▸ **WHAT THIS TASK INVOLVES**: Although the data below contains pictures, output only the lines between those holding "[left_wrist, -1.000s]" and "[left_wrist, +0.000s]", inclusive, exactly and without those pictures.
------------------------------------------------------------------------
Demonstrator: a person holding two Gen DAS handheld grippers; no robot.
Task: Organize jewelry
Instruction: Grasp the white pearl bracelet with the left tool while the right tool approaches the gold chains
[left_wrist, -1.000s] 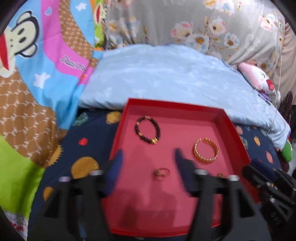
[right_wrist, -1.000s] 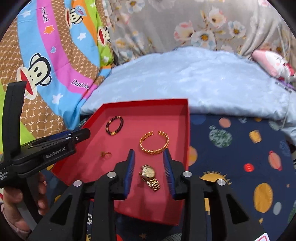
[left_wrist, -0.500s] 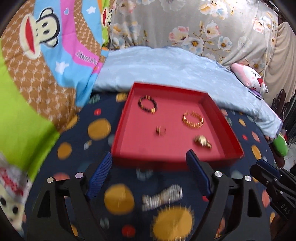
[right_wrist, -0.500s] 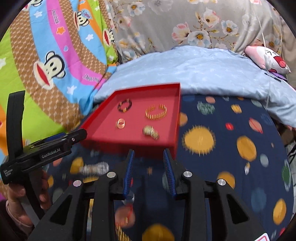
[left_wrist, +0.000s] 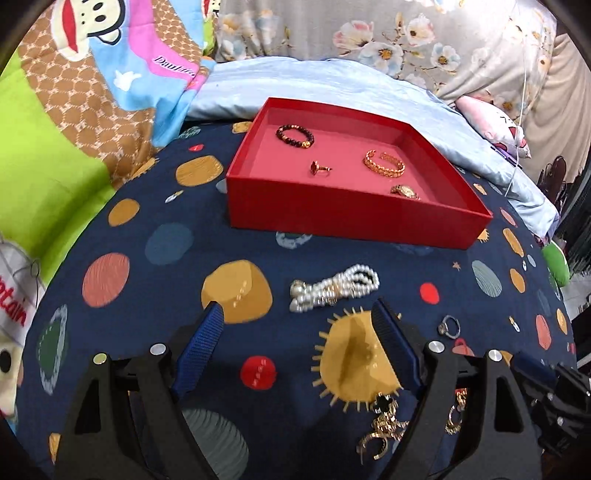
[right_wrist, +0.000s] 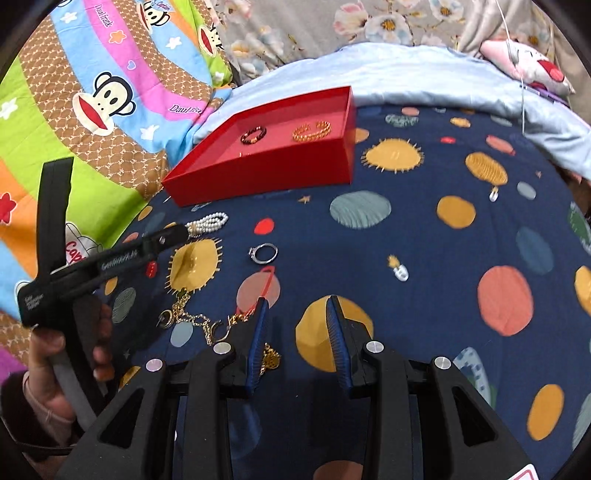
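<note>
A red tray (left_wrist: 332, 218) (right_wrist: 266, 173) on the bed holds a dark bead bracelet (left_wrist: 294, 135), a gold ring (left_wrist: 319, 168), a gold bangle (left_wrist: 384, 163) and a gold watch (left_wrist: 404, 191). In front of it on the navy spread lie a pearl bracelet (left_wrist: 334, 288) (right_wrist: 207, 222), a silver ring (left_wrist: 449, 326) (right_wrist: 263, 253) and a gold chain (left_wrist: 384, 424) (right_wrist: 207, 325). My left gripper (left_wrist: 295, 325) is open and empty, just short of the pearl bracelet. My right gripper (right_wrist: 295, 314) is open and empty, right of the gold chain.
A navy spread with coloured spots (right_wrist: 424, 240) covers the bed. A pale blue pillow (left_wrist: 314, 85) lies behind the tray, a bright monkey-print blanket (right_wrist: 92, 99) to the left, and a pink soft toy (left_wrist: 495, 125) at the back right.
Both grippers have pulled back from the tray toward me; the right one left the gold watch in it. The loose jewelry in front of the tray has come into view.
</note>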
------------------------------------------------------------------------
▸ **THE COMPLETED TASK**:
[left_wrist, -1.000s] 
[right_wrist, -1.000s] 
[left_wrist, -0.500s] 
[right_wrist, -0.500s] 
[left_wrist, +0.000s] 

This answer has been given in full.